» **Assignment**
The expected result is the run of lines from the one containing "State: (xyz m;" to the end of the listing, copied exactly.

» **Information supplied**
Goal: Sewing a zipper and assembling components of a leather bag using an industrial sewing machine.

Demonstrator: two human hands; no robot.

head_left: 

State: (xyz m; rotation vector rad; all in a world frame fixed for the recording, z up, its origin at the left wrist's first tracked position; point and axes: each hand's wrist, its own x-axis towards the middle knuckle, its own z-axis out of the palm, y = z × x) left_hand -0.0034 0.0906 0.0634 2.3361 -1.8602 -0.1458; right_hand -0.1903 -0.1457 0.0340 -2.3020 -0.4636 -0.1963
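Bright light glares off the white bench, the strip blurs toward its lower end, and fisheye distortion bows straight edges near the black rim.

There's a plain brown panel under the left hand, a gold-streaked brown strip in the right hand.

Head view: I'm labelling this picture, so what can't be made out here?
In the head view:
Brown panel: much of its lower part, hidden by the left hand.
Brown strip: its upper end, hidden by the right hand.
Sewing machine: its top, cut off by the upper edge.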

» **Result below**
State: (xyz m; rotation vector rad; all in a world frame fixed for the recording, z up, its origin at the left wrist's first tracked position; point and axes: each hand's wrist, its own x-axis towards the middle knuckle, its own z-axis out of the palm, y = z × x) left_hand -0.0034 0.0906 0.0634 2.3361 -1.8602 -0.1458; right_hand -0.1903 -0.1457 0.0340 -2.3020 -0.4636 -0.1963
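Bright light glares off the white bench, the strip blurs toward its lower end, and fisheye distortion bows straight edges near the black rim.

There's a plain brown panel under the left hand, a gold-streaked brown strip in the right hand.

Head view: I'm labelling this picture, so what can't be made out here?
In the head view:
Brown panel: much of its lower part, hidden by the left hand.
Brown strip: its upper end, hidden by the right hand.
Sewing machine: its top, cut off by the upper edge.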

What needed an answer now has one.